Visite du député Loysel (été 1795)
Au début de l'été 1795, Pechelbronn reçoit la visite de Pierre Loysel, député de l'Aisne,46 ans.
Il avait
été envoyé en mission d'inspection par la Convention nationale dans les
salines lorraines, les mines d'asphalte du département du
Bas-Rhin ainsi que dans les mines des pays nouvellement conquis d'entre
le Rhin et la Moselle.
Au Pechelbronn,
il rencontra la veuve d'Antoine Le Bel, née Anne Catherine de
Saint-Roman, ainsi que Jean André Geynet, qui dirigeait l'établissement
depuis qu'il avait épousé début août 1794 Anne Antoinette Rosalie, la
seconde fille d'Antoine Le Bel.
Le rapport, que
le conventionnel en publia en messidor an III, a son importance. Il a
fait accroître l'idée qu'Anne Catherine de Saint-Roman descendait
d'Abraham Duquesne (1610-1688), l'amiral protestant et d'origine
dieppoise de Louis XIV.
Ce qui n'est
aucunement vérifié, les Saint-Roman étant catholiques et d'origine
aveyronnaise comme les Le Bel, et que Saran, le patronyme de la mère
d'Anne Catherine, ni figure pas parmi la descendance connue de
l'amiral.
La veuve
d'Antoine Le Bel aurait-elle inventé cette ascendance sans culotte pour
mieux se faire passer pour républicaine, alors que dans sa famille on
avait plutôt combattu la Révolution ?
Loysel exagère d'autre part quelque peu la profondeur des gisements exploités.
Le puits
Catherine que la veuve d'Antoine Le Bel avait fait ouvrir fin 1793 ne
descendait qu'à 80 pieds ; et le puits Antoine, le dernier puits ouvert
par époux, à 108 pieds, soit un peu plus de 30 m.

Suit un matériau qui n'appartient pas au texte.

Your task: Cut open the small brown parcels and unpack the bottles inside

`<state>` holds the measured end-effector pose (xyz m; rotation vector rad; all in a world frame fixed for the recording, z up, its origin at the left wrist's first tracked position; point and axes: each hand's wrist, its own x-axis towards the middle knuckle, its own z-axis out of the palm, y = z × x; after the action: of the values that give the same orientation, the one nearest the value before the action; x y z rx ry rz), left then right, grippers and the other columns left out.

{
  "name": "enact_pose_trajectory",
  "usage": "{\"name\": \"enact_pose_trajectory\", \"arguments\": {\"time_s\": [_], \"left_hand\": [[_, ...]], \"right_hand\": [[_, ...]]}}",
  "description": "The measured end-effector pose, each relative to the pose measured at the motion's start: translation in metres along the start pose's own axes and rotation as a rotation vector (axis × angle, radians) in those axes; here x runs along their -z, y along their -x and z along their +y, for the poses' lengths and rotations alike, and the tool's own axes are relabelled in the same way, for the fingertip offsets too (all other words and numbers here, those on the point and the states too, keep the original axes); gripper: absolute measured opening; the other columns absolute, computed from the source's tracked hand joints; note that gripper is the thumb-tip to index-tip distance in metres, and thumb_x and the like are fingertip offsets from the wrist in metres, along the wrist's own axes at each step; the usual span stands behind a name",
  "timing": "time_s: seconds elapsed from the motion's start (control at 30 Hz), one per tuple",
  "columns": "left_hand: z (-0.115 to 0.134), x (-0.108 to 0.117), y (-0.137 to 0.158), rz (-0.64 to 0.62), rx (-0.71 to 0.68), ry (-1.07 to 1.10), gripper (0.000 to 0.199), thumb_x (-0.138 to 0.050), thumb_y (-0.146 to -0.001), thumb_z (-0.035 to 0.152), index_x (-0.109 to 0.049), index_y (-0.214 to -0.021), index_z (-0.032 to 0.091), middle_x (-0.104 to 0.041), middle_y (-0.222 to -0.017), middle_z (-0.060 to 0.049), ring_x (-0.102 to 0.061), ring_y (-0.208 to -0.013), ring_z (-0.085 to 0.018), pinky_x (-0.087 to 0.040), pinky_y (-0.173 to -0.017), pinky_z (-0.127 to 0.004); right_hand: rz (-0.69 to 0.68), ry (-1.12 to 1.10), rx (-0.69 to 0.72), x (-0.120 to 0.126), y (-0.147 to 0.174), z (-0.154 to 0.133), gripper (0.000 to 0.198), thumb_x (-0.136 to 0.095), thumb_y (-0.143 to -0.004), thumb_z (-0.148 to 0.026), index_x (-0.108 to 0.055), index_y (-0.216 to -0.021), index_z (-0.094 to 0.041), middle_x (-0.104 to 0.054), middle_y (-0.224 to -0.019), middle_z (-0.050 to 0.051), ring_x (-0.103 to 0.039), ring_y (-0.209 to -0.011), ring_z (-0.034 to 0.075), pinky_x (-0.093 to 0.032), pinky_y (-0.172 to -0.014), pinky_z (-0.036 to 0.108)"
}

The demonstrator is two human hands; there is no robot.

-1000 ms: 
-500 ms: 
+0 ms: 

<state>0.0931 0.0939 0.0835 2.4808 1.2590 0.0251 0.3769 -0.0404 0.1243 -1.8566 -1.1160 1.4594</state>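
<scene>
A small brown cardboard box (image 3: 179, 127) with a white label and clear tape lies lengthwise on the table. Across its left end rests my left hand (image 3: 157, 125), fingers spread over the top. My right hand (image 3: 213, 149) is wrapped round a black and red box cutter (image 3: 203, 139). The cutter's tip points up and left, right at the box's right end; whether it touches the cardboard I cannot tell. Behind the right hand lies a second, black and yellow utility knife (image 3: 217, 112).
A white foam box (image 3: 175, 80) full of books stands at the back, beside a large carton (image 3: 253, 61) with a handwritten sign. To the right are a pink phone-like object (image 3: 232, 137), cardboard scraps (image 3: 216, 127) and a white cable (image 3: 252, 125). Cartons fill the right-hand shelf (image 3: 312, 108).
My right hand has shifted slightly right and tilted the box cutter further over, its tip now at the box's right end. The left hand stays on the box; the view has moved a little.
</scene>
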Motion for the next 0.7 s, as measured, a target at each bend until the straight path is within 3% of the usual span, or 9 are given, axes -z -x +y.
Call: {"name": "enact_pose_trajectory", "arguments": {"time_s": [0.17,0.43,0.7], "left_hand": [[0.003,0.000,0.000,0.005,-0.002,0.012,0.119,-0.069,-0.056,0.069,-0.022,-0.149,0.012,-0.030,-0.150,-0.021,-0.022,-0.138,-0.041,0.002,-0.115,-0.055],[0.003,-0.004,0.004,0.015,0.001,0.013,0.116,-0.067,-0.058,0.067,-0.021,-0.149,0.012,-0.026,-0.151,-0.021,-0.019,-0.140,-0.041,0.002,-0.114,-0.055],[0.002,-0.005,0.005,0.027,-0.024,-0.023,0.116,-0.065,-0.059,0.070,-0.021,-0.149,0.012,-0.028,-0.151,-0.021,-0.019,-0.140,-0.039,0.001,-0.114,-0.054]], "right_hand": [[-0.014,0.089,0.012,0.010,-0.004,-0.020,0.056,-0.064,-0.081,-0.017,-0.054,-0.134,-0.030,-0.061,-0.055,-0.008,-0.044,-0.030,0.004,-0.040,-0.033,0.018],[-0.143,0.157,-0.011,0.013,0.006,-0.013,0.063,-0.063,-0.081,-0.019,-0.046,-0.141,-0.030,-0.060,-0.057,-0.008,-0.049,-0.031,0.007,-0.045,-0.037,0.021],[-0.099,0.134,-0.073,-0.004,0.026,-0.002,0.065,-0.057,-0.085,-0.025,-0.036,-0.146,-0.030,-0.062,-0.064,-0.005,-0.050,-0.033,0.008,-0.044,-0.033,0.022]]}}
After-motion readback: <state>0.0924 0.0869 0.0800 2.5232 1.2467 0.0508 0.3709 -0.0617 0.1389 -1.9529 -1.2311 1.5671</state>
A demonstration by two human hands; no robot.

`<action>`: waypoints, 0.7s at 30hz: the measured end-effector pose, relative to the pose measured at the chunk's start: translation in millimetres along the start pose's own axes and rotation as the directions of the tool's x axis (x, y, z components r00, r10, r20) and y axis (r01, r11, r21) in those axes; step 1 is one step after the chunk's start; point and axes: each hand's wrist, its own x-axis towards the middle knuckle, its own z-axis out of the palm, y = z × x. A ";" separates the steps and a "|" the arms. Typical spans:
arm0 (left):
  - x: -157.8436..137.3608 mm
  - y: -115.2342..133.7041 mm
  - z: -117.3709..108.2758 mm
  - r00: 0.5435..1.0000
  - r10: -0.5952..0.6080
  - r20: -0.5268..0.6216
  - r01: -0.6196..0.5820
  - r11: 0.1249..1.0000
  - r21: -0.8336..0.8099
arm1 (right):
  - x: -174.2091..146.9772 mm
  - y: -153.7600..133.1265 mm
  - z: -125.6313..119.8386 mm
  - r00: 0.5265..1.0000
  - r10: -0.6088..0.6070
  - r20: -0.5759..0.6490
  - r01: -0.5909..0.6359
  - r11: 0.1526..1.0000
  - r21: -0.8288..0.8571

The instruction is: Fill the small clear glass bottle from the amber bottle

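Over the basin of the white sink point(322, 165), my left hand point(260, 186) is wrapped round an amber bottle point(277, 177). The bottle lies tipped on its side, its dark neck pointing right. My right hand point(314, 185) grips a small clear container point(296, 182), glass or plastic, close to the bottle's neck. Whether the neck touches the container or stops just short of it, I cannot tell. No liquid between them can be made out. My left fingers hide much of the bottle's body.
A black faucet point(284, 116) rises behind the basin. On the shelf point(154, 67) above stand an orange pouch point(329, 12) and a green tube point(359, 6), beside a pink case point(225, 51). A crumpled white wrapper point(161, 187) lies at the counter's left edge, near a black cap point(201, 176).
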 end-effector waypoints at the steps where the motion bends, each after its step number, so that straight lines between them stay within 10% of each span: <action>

Loysel se trompe enfin sur la date de création de l'établissement.
On ne connaît en
France de manufactures d'asphalte que dans les départements du Bas-Rhin
et du Jura. Ces manufactures méritent par leur utilité, surtout en
temps de guerre, une protection spéciale du gouvernement.
On sait que la
graisse minérale ou asphalte qui s'y fabrique remplace avantageusement
le suif, le vieux oing et autres graisses animales, dont on se sert
pour adoucir le frottement dans les machines des différentes
manufactures et pour les voitures de toute espèce, les transports
militaires.
L'activité des
manufactures et surtout des forges est utilement liée à l'existence des
manufactures d'asphalte, lorsqu'on ne peut pas se procurer de graisses
animales, et l'on n'ignore pas que dpeuis la guerre ces dernières ont
été fort rares.
L'asphalte qui
les remplace les rend même, dans tous les temps, disponibles pour les
autres besoins de la société, soit pour faire de la chandelle avec le
suif, soit pour les faire entrer dans la composition du savon.
La manufacture
d'asphalte le plus importante dans le Bas-Rhin est celle de Beckelbonn,
commune de Lampertsloch, à trois lieues du district de Weissembourg.
Elle appartient à la citoyenne Lebel, descendante du vice-amiral Duquesne, célèbre par le bombardement d'Alger.
Si son ancêtre
mérita bien de la patrie par ses services militaires, la citoyennen'est
pas moins intéressante aux yeux de tous les bons citoyens par ses
qualités civiques, par les vengeances que les ennemis ont exercées sur
sa personne et ses propriétés lors
de leur invasion sur le territoire français, enfin par les sacrifices qu'elle a faits pour remettre la manufacture en activité.
Elle a un fils à l'armée, digne héritier du courage de Duquesne.
Le citoyen Geynet, gendre de la citoyenne Lebel, est à la tête de cette manufacture et en dirige toutes les opérations. Il est connu par ses talents et ses vertus civiques.